The other fear I had was becoming addicted to the “take only when needed” medication I had, which I reserved for extreme emergencies, when the need was unquestionable, and the risk of nuclear meltdown outweighed the risk of possible addiction.
Anyway, I discovered along the way that taking a drink had the same immediate effect as those ‘as needed’ meds, and usually by the time I finished my drink, whatever was troubling me didn’t seem such a big deal anymore. It was also way more enjoyable than swallowing pills.
But the problem was (and is) that I feel anxious just about every day. And some days are more anxiety-producing than others. You can see where this is heading.
Now, add to that my dedication (my mission!) to enjoying life, celebrating, and thriving, and my association between those things and drinking.
And I realized, you guys, that both in the good times and in the bad times, my life has begun to revolve around drinking.
I think it about it more often than I’m comfortable admitting.
I have planned events, dinners, and get-togethers around it. Even ones in the future, I’m already thinking about what drinks I’ll have then.
And I am genuinely sad, like, grieving sad, as I think about having to give that all up.
I am actually filled with fear about it. Fear that I will be miserable without it. That I’ll never really have as much fun as I could be having. That people won’t like coming to my parties if I don’t drink or if (gasp!) we don’t serve it.
That I’ll run out of ways to cope with my anxiety.
I’ve never been in touch with these thoughts before and it scares me. And I’m ashamed that I’m sadder about giving it up than the fact that I’ve let myself get to this place. I must admit that this place I’ve gotten to isn’t healthy, and before I can consider having a drink again (if ever), I must completely break the grip it’s had on me. It’s had enough of a grip that I’ve turned a deaf ear to God when He’s told me to stop. More than once. It might be the only area I’ve ever knowingly disobeyed God in. And that breaks my heart, because I love Him so much and He has been so, so good to me. And though He wants the best for me, I have turned the other way in this area because I wanted what felt best to me.

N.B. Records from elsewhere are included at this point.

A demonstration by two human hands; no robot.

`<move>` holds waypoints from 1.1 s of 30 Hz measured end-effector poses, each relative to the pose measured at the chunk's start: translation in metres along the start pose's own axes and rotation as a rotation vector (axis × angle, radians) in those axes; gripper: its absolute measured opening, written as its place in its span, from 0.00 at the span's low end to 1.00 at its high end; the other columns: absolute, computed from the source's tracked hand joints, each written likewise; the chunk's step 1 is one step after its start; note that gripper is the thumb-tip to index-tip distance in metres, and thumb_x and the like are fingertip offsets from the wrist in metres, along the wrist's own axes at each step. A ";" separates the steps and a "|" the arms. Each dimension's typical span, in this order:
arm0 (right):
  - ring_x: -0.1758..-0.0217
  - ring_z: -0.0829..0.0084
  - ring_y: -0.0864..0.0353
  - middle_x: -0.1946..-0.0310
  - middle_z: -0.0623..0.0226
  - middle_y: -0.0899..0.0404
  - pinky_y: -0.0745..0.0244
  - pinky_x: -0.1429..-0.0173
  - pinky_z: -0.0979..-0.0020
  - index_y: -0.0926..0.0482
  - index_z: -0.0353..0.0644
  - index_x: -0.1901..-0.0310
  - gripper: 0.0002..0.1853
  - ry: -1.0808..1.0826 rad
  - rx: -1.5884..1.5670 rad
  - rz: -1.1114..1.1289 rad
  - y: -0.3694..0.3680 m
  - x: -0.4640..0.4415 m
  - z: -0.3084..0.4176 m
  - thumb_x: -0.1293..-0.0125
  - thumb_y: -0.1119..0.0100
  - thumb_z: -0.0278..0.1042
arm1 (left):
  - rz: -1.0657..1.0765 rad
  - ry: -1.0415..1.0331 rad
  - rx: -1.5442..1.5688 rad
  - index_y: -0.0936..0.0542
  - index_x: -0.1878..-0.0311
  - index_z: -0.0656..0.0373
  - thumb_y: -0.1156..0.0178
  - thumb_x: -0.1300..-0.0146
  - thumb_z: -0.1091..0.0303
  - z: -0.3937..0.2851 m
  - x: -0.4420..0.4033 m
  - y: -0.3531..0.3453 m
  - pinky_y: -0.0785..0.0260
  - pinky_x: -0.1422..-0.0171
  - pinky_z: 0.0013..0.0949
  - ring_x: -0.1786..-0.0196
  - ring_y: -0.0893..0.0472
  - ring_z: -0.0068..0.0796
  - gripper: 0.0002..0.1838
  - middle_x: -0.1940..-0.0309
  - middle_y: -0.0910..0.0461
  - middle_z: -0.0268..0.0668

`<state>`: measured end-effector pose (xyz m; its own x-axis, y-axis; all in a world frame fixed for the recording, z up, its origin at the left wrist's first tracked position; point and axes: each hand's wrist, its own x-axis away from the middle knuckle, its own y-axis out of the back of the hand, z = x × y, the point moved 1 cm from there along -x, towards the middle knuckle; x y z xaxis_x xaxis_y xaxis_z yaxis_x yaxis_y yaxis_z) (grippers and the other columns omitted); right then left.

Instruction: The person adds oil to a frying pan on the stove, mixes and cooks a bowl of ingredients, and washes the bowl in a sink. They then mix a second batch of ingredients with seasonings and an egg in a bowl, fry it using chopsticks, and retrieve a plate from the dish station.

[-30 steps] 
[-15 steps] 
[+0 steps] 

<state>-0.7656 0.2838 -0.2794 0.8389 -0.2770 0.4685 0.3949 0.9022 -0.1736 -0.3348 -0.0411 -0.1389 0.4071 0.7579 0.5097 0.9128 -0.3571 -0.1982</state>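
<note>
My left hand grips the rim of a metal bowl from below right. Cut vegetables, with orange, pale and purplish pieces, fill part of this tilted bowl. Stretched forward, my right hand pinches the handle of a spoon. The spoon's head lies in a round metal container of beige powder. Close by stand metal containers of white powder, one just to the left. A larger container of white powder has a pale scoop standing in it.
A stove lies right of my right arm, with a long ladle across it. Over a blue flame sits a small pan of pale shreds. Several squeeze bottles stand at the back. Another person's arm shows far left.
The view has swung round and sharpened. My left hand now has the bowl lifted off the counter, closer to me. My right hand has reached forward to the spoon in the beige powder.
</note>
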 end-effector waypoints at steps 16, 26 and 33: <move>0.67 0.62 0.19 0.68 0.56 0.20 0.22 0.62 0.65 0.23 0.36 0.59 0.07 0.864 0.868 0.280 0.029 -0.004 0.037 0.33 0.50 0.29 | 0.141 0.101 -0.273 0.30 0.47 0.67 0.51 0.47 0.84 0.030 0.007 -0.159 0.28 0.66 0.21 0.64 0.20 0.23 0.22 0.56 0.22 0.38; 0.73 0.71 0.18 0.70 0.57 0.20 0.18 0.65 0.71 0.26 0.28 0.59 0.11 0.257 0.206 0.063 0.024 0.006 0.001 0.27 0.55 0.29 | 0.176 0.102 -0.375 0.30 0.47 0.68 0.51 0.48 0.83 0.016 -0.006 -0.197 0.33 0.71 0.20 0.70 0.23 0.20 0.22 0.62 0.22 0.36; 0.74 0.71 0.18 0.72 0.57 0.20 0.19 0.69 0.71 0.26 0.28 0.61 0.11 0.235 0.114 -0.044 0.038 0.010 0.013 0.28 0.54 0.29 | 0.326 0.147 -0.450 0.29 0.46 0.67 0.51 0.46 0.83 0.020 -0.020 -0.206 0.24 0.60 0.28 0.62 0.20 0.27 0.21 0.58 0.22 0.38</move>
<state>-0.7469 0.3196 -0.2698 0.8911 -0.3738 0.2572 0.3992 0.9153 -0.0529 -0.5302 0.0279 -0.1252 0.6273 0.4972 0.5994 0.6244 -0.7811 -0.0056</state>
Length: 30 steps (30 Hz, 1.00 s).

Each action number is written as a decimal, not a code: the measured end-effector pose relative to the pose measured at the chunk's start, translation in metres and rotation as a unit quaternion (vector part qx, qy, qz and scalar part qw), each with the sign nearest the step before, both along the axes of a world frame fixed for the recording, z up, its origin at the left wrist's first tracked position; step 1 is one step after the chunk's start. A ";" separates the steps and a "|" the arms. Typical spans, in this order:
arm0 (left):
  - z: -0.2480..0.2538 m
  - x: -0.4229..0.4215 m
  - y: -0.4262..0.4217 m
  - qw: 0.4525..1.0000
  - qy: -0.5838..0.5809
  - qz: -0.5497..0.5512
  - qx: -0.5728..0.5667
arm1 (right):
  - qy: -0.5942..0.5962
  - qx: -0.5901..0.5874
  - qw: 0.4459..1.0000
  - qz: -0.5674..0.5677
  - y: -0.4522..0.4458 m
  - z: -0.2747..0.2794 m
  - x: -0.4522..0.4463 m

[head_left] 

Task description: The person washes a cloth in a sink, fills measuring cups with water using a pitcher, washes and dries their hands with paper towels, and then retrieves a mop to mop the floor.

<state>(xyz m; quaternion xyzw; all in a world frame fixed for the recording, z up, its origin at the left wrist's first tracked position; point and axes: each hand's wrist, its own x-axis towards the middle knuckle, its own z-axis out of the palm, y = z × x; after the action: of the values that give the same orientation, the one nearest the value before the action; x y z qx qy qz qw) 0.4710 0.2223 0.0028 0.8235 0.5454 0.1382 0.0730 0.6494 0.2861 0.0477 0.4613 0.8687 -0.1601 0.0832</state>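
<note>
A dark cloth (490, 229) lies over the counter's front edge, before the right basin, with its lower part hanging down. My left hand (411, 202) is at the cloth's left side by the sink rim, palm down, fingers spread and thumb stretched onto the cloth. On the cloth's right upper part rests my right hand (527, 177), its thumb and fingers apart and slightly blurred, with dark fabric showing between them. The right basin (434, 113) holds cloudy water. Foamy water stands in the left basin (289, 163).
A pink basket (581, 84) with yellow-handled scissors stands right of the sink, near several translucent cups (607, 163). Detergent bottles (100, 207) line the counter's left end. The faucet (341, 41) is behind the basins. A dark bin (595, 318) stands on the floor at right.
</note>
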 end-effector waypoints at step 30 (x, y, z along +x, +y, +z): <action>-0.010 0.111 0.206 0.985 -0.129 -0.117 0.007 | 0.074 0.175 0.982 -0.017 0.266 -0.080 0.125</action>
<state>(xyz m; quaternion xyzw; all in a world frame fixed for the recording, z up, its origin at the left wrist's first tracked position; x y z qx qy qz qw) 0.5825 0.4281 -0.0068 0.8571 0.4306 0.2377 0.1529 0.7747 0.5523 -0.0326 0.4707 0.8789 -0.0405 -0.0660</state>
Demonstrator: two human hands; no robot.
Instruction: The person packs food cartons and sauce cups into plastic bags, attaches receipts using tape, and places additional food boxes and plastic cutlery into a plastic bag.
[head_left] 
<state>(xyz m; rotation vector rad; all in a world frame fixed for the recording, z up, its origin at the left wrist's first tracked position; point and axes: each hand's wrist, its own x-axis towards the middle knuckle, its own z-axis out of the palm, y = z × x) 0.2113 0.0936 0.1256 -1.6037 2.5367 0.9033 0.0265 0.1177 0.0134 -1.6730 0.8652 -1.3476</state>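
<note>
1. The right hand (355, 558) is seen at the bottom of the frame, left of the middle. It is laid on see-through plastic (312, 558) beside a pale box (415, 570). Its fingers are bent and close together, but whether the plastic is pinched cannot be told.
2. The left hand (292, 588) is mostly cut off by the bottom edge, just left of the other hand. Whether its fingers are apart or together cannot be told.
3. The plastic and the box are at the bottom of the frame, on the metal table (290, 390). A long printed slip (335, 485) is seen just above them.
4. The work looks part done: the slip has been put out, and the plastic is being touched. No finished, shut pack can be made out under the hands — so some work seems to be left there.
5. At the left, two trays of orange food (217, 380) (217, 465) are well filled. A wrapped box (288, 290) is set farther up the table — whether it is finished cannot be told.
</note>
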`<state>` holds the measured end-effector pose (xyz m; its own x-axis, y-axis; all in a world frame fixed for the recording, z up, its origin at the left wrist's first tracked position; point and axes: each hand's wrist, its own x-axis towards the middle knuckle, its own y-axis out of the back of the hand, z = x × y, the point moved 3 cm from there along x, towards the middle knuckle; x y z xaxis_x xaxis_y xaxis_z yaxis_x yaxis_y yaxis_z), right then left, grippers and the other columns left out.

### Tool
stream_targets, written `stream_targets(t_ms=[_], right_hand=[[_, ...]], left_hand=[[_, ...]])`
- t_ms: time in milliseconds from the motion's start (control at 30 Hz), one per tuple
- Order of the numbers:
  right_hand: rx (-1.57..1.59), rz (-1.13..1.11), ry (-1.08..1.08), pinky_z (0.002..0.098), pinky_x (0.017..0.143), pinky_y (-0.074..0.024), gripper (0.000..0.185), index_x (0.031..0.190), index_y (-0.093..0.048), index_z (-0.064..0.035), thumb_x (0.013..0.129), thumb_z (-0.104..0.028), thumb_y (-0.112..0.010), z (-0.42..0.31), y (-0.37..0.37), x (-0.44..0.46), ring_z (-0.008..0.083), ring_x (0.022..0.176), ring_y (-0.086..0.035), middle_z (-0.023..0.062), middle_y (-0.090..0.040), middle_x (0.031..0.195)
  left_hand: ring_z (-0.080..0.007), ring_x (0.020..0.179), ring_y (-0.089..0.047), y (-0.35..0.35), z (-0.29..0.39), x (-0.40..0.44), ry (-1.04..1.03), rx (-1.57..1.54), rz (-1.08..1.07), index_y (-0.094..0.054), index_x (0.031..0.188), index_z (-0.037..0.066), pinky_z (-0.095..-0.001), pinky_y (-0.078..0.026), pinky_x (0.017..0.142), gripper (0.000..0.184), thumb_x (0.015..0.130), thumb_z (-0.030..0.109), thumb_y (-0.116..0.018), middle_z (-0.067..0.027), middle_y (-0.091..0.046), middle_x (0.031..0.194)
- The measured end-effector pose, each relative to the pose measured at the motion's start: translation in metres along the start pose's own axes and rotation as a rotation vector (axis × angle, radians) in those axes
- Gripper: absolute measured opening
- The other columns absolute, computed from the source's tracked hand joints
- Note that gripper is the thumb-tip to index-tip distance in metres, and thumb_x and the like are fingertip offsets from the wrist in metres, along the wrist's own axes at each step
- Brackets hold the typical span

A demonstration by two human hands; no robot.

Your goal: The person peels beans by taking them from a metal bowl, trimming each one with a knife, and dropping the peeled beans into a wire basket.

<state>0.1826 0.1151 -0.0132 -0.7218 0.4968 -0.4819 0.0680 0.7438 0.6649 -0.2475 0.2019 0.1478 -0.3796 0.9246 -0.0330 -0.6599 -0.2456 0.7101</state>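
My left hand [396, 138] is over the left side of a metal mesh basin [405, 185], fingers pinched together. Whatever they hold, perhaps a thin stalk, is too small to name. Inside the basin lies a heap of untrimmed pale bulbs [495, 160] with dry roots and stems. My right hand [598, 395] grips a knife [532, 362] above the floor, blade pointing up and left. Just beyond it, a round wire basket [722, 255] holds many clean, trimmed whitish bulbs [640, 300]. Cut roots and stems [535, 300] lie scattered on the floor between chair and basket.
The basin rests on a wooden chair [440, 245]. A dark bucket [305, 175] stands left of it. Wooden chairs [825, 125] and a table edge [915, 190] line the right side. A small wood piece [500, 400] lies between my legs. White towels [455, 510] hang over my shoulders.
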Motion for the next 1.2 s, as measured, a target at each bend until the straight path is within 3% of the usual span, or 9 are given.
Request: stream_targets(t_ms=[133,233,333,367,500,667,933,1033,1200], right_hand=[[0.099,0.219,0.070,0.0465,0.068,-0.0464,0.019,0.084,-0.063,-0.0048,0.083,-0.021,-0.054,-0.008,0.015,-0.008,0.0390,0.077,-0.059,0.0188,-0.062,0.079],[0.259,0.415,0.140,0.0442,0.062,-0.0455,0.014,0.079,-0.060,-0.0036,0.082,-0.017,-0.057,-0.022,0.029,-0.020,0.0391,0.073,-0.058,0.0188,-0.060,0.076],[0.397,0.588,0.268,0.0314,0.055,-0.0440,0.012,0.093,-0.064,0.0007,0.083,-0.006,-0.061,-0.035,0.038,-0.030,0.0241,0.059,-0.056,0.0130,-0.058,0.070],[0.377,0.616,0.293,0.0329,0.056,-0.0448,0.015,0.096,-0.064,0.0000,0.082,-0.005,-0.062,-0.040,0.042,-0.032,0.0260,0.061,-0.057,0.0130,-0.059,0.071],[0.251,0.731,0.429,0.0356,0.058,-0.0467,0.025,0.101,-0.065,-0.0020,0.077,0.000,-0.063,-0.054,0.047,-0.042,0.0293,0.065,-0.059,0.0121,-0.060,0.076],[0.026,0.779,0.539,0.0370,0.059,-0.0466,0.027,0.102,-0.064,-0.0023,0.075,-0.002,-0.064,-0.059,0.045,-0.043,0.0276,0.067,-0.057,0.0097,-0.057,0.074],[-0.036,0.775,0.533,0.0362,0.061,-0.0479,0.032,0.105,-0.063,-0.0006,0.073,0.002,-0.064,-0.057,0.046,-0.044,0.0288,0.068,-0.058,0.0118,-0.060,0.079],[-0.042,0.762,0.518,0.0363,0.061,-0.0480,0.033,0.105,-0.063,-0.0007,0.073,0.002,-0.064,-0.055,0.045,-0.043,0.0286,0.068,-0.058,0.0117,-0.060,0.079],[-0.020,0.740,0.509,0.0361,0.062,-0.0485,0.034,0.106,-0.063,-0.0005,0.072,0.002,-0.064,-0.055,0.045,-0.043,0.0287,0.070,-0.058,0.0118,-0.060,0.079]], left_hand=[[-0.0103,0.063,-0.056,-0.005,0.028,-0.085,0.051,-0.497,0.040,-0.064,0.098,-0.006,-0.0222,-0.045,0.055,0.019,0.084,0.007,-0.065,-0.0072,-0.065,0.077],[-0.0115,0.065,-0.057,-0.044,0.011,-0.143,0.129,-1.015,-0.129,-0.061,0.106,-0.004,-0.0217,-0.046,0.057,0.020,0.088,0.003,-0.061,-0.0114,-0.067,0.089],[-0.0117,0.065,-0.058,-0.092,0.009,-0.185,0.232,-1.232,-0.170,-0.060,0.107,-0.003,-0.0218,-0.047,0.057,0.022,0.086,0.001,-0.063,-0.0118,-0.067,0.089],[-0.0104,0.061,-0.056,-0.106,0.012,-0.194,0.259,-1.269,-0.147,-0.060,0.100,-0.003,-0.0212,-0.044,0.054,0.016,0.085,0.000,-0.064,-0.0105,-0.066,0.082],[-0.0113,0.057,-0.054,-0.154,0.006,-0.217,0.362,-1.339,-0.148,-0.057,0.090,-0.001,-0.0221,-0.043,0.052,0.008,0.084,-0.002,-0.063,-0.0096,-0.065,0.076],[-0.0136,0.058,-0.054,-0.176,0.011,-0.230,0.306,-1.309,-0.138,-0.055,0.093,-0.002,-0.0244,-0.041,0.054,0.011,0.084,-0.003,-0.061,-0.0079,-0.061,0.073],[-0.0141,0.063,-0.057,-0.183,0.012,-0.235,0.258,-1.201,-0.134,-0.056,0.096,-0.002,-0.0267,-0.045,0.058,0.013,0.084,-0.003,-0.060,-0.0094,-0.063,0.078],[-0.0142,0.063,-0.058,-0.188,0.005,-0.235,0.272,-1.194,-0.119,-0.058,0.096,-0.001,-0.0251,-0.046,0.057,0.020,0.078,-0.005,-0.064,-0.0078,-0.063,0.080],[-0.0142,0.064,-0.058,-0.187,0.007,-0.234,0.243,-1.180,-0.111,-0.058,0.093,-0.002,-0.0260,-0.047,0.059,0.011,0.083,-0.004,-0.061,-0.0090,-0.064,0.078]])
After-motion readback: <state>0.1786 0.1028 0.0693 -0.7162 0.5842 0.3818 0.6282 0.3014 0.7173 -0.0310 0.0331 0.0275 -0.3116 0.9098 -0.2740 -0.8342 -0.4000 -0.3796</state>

Drinking, for me, has felt like freedom. Freedom from legalism, freedom from my own inhibitions, freedom from worries. It also felt like celebration, like fun, like enjoying life the way it’s meant to be enjoyed. But because I did not submit all of that to God and let Him in on my decision-making, what I thought was freedom has now become bondage.
Will alcohol always be bondage in my life? I can’t say right now. Maybe, maybe not. But I won’t really know that answer until I have the clear perspective of walking in true freedom without it.
Just so you know, I have the support, encouragement, and accountability of my husband and my close circle of friends on all of this. And I don’t want to misrepresent how things are on the outside, either. I don’t drink to excess, but it’s become way too often. It hasn’t interfered with my life—as in, my job, my family, or my relationships—but it’s interfering with my desire to live whole, free, and right before God. And you can’t be living right before Him when you’re ignoring what He’s telling you to do.
And that’s where I am right now. No victory story, no inspiring words. Just plain truth, plain facts.
Today, I quit drinking. And that is that.